To do
Would you transcribe the data word for word?

Data block
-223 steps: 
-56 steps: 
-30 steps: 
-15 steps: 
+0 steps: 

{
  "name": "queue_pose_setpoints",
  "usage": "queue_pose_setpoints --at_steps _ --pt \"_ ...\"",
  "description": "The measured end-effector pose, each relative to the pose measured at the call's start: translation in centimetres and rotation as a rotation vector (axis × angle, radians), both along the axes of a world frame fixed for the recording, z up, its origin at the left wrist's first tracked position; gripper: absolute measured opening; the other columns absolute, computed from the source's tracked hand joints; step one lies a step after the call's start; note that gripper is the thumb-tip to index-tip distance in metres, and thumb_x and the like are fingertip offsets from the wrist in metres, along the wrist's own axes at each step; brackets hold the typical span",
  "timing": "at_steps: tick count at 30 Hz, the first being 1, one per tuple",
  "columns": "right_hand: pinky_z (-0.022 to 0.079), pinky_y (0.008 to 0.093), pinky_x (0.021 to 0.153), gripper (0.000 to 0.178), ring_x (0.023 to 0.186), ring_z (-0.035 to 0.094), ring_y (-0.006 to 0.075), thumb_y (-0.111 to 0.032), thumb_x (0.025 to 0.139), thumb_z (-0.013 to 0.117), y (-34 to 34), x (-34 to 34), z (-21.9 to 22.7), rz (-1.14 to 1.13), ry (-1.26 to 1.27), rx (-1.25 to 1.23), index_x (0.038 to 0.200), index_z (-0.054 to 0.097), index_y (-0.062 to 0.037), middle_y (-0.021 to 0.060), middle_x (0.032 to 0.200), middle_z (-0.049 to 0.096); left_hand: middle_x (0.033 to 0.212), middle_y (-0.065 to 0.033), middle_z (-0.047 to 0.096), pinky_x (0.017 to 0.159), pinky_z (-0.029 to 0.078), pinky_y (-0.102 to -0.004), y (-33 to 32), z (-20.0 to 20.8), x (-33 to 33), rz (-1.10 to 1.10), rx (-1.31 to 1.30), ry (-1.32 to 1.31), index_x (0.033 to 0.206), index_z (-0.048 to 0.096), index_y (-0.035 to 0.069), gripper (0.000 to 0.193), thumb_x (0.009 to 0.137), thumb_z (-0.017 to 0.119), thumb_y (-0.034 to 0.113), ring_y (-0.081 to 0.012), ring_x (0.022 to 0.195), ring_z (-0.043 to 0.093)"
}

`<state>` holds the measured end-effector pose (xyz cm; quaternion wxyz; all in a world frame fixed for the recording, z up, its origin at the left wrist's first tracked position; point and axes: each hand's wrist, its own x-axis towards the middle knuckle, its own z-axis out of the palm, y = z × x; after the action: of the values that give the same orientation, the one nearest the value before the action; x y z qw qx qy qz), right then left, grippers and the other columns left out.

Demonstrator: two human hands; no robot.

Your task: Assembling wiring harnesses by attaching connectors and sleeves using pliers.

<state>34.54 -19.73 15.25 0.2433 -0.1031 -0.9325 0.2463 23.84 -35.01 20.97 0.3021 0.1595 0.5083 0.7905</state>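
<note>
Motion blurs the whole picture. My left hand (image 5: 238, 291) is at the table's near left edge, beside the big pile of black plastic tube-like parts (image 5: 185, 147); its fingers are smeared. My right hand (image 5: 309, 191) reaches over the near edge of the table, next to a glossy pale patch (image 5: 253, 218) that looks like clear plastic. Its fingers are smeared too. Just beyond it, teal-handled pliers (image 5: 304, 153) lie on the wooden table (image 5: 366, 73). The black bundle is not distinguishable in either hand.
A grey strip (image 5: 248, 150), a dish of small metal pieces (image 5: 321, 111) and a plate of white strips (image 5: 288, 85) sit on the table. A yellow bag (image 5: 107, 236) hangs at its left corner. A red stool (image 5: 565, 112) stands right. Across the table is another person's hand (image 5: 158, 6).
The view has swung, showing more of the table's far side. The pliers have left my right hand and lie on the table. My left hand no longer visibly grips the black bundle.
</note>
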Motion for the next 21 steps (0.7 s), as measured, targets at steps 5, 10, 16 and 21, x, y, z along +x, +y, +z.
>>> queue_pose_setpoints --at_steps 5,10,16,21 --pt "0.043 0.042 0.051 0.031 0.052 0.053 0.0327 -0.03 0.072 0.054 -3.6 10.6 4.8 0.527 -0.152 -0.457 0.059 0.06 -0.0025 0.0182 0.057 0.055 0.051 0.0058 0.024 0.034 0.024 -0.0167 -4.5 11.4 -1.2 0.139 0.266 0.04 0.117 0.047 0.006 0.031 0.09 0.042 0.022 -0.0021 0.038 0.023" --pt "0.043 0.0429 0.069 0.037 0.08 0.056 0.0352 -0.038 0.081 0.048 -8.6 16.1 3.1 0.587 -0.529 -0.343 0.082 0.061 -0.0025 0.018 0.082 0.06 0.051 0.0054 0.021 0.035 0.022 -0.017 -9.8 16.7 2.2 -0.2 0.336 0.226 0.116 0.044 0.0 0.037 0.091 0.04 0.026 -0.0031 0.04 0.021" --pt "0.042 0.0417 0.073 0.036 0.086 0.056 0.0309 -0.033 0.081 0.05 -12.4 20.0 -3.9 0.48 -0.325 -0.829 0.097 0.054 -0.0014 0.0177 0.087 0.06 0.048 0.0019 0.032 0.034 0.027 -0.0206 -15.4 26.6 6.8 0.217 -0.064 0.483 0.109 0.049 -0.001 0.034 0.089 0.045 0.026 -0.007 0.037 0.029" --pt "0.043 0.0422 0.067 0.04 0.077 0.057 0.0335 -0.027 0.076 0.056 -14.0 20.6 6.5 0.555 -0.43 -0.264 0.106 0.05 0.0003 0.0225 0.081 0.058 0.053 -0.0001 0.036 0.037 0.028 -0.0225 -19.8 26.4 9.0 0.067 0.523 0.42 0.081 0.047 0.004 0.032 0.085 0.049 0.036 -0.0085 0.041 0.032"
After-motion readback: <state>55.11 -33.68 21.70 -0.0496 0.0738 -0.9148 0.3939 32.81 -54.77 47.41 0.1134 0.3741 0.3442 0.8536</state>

Result
-223 steps: 
-56 steps: 
-30 steps: 
-15 steps: 
+0 steps: 

{
  "name": "queue_pose_setpoints",
  "usage": "queue_pose_setpoints --at_steps _ --pt \"_ ...\"",
  "description": "The measured end-effector pose, each relative to the pose measured at the call's start: translation in centimetres and rotation as a rotation vector (axis × angle, radians), both along the axes of a world frame fixed for the recording, z up, its origin at the left wrist's first tracked position; gripper: absolute measured opening; the other columns absolute, computed from the source's tracked hand joints; step one lies a step after the call's start; note that gripper is the thumb-tip to index-tip distance in metres, and thumb_x and the like are fingertip offsets from the wrist in metres, along the wrist's own axes at each step; brackets hold the typical span",
  "timing": "at_steps: tick count at 30 Hz, the first being 1, one per tuple",
  "columns": "right_hand: pinky_z (-0.022 to 0.079), pinky_y (0.008 to 0.093), pinky_x (0.021 to 0.153), gripper (0.000 to 0.178), ring_x (0.023 to 0.186), ring_z (-0.035 to 0.094), ring_y (-0.006 to 0.075), thumb_y (-0.111 to 0.032), thumb_x (0.025 to 0.139), thumb_z (-0.013 to 0.117), y (-34 to 34), x (-34 to 34), z (-21.9 to 22.7), rz (-1.14 to 1.13), ry (-1.26 to 1.27), rx (-1.25 to 1.23), index_x (0.038 to 0.200), index_z (-0.054 to 0.097), index_y (-0.062 to 0.037), middle_y (-0.021 to 0.060), middle_x (0.032 to 0.200), middle_z (-0.049 to 0.096); left_hand: middle_x (0.033 to 0.212), middle_y (-0.065 to 0.033), middle_z (-0.047 to 0.096), pinky_x (0.017 to 0.159), pinky_z (-0.029 to 0.078), pinky_y (-0.102 to -0.004), y (-33 to 32), z (-20.0 to 20.8), x (-33 to 33), rz (-1.10 to 1.10), rx (-1.31 to 1.30), ry (-1.32 to 1.31), index_x (0.033 to 0.206), index_z (-0.048 to 0.096), index_y (-0.035 to 0.069), gripper (0.000 to 0.193), thumb_x (0.009 to 0.137), thumb_z (-0.017 to 0.119), thumb_y (-0.034 to 0.113), ring_y (-0.081 to 0.012), ring_x (0.022 to 0.195), ring_z (-0.043 to 0.093)"
}

`<state>` holds the measured end-effector pose (xyz cm; quaternion wxyz; all in a world frame fixed for the recording, z up, its origin at the left wrist's first tracked position; point and axes: each hand's wrist, its own x-axis towards the middle knuckle, its own z-axis out of the palm, y = z × x; after the action: of the values that give the same orientation, the one nearest the value before the action; x y z qw qx qy qz), right then left, grippers and the other columns left out.

Demonstrator: two human hands; no robot.

Your task: Assembling wiring harnesses by attaching connectors and sleeves using pliers.

<state>34.54 -19.73 15.25 0.2433 -0.1031 -0.9325 0.2463 23.84 -35.01 20.97 0.3021 0.1595 0.5083 0.7905</state>
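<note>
Motion blurs the whole picture. My left hand (image 5: 238, 291) is at the table's near left edge, beside the big pile of black plastic tube-like parts (image 5: 185, 147); its fingers are smeared. My right hand (image 5: 309, 191) reaches over the near edge of the table, next to a glossy pale patch (image 5: 253, 218) that looks like clear plastic. Its fingers are smeared too. Just beyond it, teal-handled pliers (image 5: 304, 153) lie on the wooden table (image 5: 366, 73). The black bundle is not distinguishable in either hand.
A grey strip (image 5: 248, 150), a dish of small metal pieces (image 5: 321, 111) and a plate of white strips (image 5: 288, 85) sit on the table. A yellow bag (image 5: 107, 236) hangs at its left corner. A red stool (image 5: 565, 112) stands right. Across the table is another person's hand (image 5: 158, 6).
The view has swung, showing more of the table's far side. The pliers have left my right hand and lie on the table. My left hand no longer visibly grips the black bundle.
</note>
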Motion for the next 21 steps (0.7 s), as measured, targets at steps 5, 10, 16 and 21, x, y, z along +x, +y, +z.
>>> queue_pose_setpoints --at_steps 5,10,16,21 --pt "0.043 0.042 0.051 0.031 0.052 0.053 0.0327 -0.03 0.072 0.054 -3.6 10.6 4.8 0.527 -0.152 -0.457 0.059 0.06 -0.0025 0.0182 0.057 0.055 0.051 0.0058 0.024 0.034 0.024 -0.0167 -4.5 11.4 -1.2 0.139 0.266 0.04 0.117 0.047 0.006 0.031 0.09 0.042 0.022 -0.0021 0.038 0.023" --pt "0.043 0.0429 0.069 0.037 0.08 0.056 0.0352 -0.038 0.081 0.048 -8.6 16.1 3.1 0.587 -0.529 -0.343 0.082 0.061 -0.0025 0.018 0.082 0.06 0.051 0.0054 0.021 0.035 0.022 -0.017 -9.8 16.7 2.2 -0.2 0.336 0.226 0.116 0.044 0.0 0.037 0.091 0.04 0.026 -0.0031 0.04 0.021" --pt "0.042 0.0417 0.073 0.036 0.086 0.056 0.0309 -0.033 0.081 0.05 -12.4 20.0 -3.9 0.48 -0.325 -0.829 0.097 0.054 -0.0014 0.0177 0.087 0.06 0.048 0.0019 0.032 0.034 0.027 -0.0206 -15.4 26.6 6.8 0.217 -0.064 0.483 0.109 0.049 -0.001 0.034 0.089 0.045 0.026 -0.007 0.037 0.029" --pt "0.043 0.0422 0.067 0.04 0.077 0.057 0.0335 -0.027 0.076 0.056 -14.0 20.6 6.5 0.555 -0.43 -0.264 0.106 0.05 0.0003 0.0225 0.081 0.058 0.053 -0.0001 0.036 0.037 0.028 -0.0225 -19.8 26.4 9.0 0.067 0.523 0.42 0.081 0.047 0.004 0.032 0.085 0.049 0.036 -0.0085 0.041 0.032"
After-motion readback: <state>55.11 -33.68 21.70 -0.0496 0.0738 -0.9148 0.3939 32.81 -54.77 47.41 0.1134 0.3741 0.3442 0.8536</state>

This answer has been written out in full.